- What to do: Every record here should be printed again exactly.

- Input material:
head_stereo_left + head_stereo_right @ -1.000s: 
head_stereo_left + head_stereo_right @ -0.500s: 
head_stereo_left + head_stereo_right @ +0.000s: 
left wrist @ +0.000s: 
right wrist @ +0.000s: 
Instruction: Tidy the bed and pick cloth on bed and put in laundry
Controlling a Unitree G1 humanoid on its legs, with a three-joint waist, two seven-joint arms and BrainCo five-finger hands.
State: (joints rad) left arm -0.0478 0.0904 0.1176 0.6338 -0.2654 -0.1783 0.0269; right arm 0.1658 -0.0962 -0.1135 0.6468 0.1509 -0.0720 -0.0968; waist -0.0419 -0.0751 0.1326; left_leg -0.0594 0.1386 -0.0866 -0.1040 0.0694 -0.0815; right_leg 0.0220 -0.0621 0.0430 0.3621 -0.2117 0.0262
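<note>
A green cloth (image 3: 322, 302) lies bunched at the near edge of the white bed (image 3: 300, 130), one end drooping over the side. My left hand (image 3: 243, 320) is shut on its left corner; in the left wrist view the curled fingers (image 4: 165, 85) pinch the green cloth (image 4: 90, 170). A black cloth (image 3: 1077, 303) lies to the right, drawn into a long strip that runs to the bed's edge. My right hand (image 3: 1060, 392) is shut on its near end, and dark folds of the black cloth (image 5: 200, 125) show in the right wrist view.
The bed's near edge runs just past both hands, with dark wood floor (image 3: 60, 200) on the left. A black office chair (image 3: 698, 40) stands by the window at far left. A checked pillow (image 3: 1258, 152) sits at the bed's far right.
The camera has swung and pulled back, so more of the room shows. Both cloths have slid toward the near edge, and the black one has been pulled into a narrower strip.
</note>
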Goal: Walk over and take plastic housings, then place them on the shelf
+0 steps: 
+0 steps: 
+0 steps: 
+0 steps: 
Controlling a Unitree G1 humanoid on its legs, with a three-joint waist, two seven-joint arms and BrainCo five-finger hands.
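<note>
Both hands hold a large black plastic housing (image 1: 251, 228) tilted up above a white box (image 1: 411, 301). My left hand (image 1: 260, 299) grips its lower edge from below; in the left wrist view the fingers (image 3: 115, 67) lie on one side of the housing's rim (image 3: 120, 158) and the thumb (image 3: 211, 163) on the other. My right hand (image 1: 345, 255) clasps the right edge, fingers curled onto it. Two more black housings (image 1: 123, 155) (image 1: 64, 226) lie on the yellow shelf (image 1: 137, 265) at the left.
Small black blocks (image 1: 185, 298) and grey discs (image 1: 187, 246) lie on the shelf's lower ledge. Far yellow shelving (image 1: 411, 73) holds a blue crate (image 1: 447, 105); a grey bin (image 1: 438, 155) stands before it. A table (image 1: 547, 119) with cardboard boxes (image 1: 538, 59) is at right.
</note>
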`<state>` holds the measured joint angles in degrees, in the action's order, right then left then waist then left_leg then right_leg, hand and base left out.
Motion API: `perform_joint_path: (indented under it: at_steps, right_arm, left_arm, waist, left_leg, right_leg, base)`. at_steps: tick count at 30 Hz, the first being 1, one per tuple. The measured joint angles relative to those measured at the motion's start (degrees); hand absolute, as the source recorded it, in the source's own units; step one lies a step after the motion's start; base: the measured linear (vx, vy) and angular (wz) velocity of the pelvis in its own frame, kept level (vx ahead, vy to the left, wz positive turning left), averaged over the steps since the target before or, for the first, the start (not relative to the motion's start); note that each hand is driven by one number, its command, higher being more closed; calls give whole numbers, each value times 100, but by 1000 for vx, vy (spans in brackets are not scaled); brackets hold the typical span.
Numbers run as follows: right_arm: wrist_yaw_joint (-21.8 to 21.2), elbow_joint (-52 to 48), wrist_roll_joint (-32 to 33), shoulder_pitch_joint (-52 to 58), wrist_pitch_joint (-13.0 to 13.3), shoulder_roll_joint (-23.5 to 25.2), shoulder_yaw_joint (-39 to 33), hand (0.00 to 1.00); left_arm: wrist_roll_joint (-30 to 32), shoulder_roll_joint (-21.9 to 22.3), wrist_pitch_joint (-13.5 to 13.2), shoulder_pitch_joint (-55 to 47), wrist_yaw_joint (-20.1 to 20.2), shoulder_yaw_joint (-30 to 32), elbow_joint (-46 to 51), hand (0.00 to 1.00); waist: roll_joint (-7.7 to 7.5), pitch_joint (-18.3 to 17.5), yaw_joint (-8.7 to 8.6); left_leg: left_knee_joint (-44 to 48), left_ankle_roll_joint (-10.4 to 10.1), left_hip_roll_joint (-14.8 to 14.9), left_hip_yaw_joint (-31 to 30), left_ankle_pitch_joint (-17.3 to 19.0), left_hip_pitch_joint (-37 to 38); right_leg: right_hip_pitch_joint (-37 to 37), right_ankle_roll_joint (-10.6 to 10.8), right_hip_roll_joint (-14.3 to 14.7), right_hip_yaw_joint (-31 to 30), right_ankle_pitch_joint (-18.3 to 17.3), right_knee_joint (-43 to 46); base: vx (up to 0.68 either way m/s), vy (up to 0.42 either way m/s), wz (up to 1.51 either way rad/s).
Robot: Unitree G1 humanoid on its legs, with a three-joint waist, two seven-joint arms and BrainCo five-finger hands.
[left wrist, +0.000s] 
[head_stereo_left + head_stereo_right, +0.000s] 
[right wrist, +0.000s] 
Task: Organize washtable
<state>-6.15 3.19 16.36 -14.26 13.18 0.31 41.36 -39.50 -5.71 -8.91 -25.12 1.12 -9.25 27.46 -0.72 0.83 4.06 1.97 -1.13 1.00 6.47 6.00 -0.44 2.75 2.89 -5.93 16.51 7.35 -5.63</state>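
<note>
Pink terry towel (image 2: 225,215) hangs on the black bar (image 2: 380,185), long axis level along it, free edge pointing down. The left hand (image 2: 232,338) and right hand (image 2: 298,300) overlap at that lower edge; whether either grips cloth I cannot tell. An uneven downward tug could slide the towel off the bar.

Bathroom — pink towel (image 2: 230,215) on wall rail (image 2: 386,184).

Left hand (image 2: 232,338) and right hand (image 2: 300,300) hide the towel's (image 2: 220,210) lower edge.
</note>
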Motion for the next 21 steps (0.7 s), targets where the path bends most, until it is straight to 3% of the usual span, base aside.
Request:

- Solution to this problem:
head_stereo_left + head_stereo_right @ -1.000s: 
head_stereo_left + head_stereo_right @ -0.500s: 
head_stereo_left + head_stereo_right @ +0.000s: 
left wrist @ +0.000s: 
right wrist @ +0.000s: 
Instruction: Tidy the bed and pick cloth on bed and put in laundry
Controlling a Unitree G1 humanoid on its legs, with a three-joint waist, two seven-joint arms and BrainCo five-finger hands.
State: (joints rad) left arm -0.0478 0.0904 0.1176 0.6338 -0.2654 -0.1783 0.0269; right arm 0.1658 -0.0962 -0.1135 0.6468 0.1509 -0.0720 -0.0968; waist -0.0419 -0.0751 0.1326; left_leg -0.0594 0.1386 -0.0866 -0.1040 0.0694 -0.0815; right_leg 0.0220 -0.0621 0.0430 0.3621 -0.2117 0.0262
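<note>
A green cloth (image 3: 322, 302) lies bunched at the near edge of the white bed (image 3: 300, 130), one end drooping over the side. My left hand (image 3: 243, 320) is shut on its left corner; in the left wrist view the curled fingers (image 4: 165, 85) pinch the green cloth (image 4: 90, 170). A black cloth (image 3: 1077, 303) lies to the right, drawn into a long strip that runs to the bed's edge. My right hand (image 3: 1060, 392) is shut on its near end, and dark folds of the black cloth (image 5: 200, 125) show in the right wrist view.
The bed's near edge runs just past both hands, with dark wood floor (image 3: 60, 200) on the left. A black office chair (image 3: 698, 40) stands by the window at far left. A checked pillow (image 3: 1258, 152) sits at the bed's far right.
The camera has swung and pulled back, so more of the room shows. Both cloths have slid toward the near edge, and the black one has been pulled into a narrower strip.
</note>
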Goal: Walk over and take plastic housings, then place them on the shelf
+0 steps: 
+0 steps: 
+0 steps: 
+0 steps: 
Controlling a Unitree G1 humanoid on its legs, with a three-joint waist, two seven-joint arms and BrainCo five-finger hands.
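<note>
Both hands hold a large black plastic housing (image 1: 251, 228) tilted up above a white box (image 1: 411, 301). My left hand (image 1: 260, 299) grips its lower edge from below; in the left wrist view the fingers (image 3: 115, 67) lie on one side of the housing's rim (image 3: 120, 158) and the thumb (image 3: 211, 163) on the other. My right hand (image 1: 345, 255) clasps the right edge, fingers curled onto it. Two more black housings (image 1: 123, 155) (image 1: 64, 226) lie on the yellow shelf (image 1: 137, 265) at the left.
Small black blocks (image 1: 185, 298) and grey discs (image 1: 187, 246) lie on the shelf's lower ledge. Far yellow shelving (image 1: 411, 73) holds a blue crate (image 1: 447, 105); a grey bin (image 1: 438, 155) stands before it. A table (image 1: 547, 119) with cardboard boxes (image 1: 538, 59) is at right.
</note>
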`<state>` holds the measured joint angles in degrees, in the action's order, right then left then waist then left_leg then right_leg, hand and base left out.
Motion API: `perform_joint_path: (indented under it: at_steps, right_arm, left_arm, waist, left_leg, right_leg, base)`. at_steps: tick count at 30 Hz, the first being 1, one per tuple. The measured joint angles relative to those measured at the motion's start (degrees); hand absolute, as the source recorded it, in the source's own units; step one lies a step after the motion's start; base: the measured linear (vx, vy) and angular (wz) velocity of the pelvis in its own frame, kept level (vx ahead, vy to the left, wz positive turning left), averaged over the steps since the target before or, for the first, the start (not relative to the motion's start); note that each hand is driven by one number, its command, higher being more closed; calls give whole numbers, each value times 100, but by 1000 for vx, vy (spans in brackets are not scaled); brackets hold the typical span.
Numbers run as follows: right_arm: wrist_yaw_joint (-21.8 to 21.2), elbow_joint (-52 to 48), wrist_roll_joint (-32 to 33), shoulder_pitch_joint (-52 to 58), wrist_pitch_joint (-13.0 to 13.3), shoulder_roll_joint (-23.5 to 25.2), shoulder_yaw_joint (-39 to 33), hand (0.00 to 1.00); left_arm: wrist_roll_joint (-30 to 32), shoulder_roll_joint (-21.9 to 22.3), wrist_pitch_joint (-13.5 to 13.2), shoulder_pitch_joint (-55 to 47), wrist_yaw_joint (-20.1 to 20.2), shoulder_yaw_joint (-30 to 32), elbow_joint (-46 to 51), hand (0.00 to 1.00); waist: roll_joint (-7.7 to 7.5), pitch_joint (-18.3 to 17.5), yaw_joint (-8.7 to 8.6); left_leg: left_knee_joint (-44 to 48), left_ankle_roll_joint (-10.4 to 10.1), left_hip_roll_joint (-14.8 to 14.9), left_hip_yaw_joint (-31 to 30), left_ankle_pitch_joint (-17.3 to 19.0), left_hip_pitch_joint (-37 to 38); right_leg: right_hip_pitch_joint (-37 to 37), right_ankle_roll_joint (-10.6 to 10.8), right_hip_roll_joint (-14.3 to 14.7), right_hip_yaw_joint (-31 to 30), right_ankle_pitch_joint (-18.3 to 17.3), right_knee_joint (-43 to 46); base: vx (up to 0.68 either way m/s), vy (up to 0.42 either way m/s), wz (up to 1.51 either way rad/s).
Robot: Unitree G1 humanoid on its legs, with a three-joint waist, two seven-joint arms and BrainCo five-finger hands.
[left wrist, +0.000s] 
[head_stereo_left + head_stereo_right, +0.000s] 
[right wrist, +0.000s] 
Task: Organize washtable
<state>-6.15 3.19 16.36 -14.26 13.18 0.31 41.36 -39.50 -5.71 -8.91 -25.12 1.12 -9.25 27.46 -0.72 0.83 4.06 1.97 -1.13 1.00 6.47 6.00 -0.44 2.75 2.89 -5.93 16.51 7.35 -5.63</state>
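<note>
Pink terry towel (image 2: 225,215) hangs on the black bar (image 2: 380,185), long axis level along it, free edge pointing down. The left hand (image 2: 232,338) and right hand (image 2: 298,300) overlap at that lower edge; whether either grips cloth I cannot tell. An uneven downward tug could slide the towel off the bar.

Bathroom — pink towel (image 2: 230,215) on wall rail (image 2: 386,184).

Left hand (image 2: 232,338) and right hand (image 2: 300,300) hide the towel's (image 2: 220,210) lower edge.
</note>
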Motion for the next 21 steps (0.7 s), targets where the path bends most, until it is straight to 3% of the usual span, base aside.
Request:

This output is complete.